I'm just musing at this point (having not read the papers) but you could use this system to update the head and tail pointer simultaneously and thus avoid any issues with another thread jumping inbetween the 2 atomic operations. However you still need to get the next head pointer to test that against the tail pointer to see if yo have just modified the tail. How do you avoid another thread changing this information while the other thread is preparing to do so itself? How exactly is this implemented in a lockless way? Or am i better off reading the undecipherability that is a research paper? ;)

Answer

viraptor picture viraptor · Nov 13, 2009

You could probably implement a limited-size queue with least difficulty... I was thinking about it lately and came up with this design, but you can probably find many other interesting ideas: (WARNING: it might have some issues!)

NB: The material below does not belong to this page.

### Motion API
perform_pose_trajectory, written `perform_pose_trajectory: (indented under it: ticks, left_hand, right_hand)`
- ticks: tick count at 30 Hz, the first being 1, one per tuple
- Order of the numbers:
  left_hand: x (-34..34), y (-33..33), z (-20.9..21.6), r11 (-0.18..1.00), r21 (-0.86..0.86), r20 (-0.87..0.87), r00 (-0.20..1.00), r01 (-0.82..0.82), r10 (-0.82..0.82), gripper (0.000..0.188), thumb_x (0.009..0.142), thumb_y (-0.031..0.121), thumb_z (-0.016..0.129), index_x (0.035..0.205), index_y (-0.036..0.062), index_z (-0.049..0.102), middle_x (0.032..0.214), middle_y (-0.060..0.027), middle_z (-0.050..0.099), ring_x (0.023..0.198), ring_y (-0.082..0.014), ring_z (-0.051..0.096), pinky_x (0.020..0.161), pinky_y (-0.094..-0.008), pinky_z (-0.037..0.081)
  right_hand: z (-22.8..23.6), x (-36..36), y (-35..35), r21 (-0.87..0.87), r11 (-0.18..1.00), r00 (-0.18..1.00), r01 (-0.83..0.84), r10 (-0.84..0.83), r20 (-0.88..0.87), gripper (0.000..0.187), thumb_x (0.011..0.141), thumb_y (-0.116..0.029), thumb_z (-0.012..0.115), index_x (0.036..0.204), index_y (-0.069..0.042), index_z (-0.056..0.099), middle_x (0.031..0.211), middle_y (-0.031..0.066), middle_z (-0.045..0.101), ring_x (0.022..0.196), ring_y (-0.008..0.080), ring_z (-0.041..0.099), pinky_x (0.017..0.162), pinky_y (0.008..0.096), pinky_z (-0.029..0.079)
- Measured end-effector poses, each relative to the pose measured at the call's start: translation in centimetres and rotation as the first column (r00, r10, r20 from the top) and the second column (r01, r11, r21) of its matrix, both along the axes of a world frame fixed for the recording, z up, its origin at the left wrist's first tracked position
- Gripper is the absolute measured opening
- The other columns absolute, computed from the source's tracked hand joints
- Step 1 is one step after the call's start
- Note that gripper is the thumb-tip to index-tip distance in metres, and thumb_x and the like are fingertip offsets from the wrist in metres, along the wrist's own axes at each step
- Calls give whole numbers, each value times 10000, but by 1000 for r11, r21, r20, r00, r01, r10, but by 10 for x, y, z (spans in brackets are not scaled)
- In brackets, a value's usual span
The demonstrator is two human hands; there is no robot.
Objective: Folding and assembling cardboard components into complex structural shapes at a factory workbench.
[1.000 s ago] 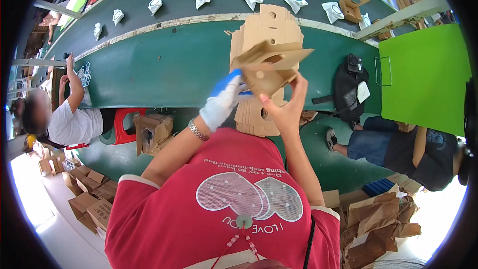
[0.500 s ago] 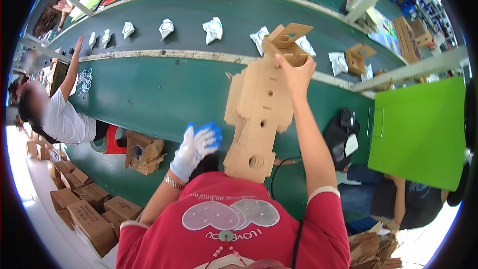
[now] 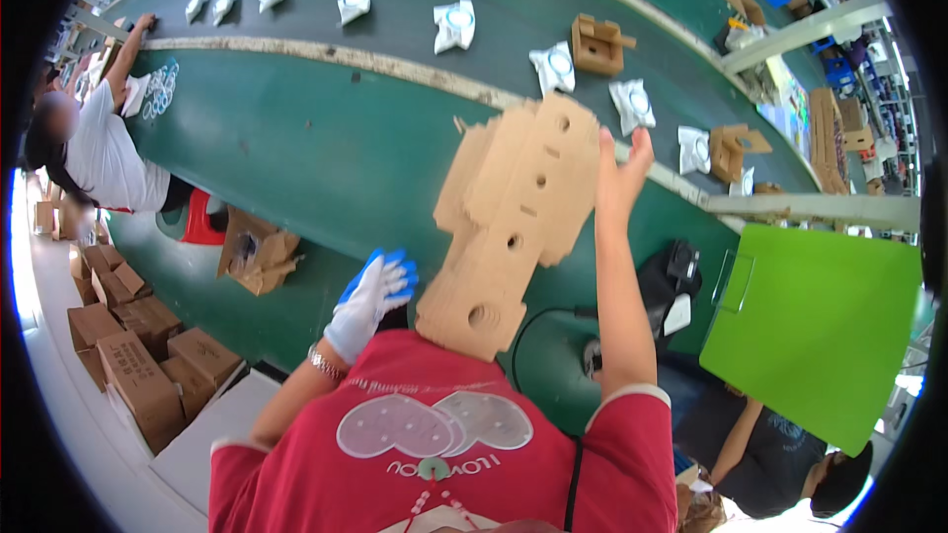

  • the queue is an array of pointers to items
  • you have to manage 2 pointers (head, tail) which work over the queue in the same way as a circular buffer
  • if head == tail, there are no items
  • if you want to enqueue(ptr), Interlocked-Swap tail with NULL (prev_tail is the swapped value)
    • if prev_tail == NULL, try again
    • if prev_tail + 1 (with wraparound) == head, your queue is full
    • otherwise put your ptr in *prev_tail and assign prev_tail+1 to tail (watch out for buffer wrap-around)
  • for dequeue() make a copy tmp_head=head and check tmp_head == tail
    • if it's true, return because the queue is empty
    • if it's false
      • save *tmp_head as ptr
      • do a CAS: compare head with tmp_head swap head with head+1
      • if CAS failed -- start the whole function over
      • if it succeeded -- return ptr

You can wait on both head and tail CAS operations, but if the queue is not contended, you should succeed the first time, without unnecessary locks.

Unlimited-size queues are "a bit" harder ;) But you should be able to create a big-enough queue for most needs.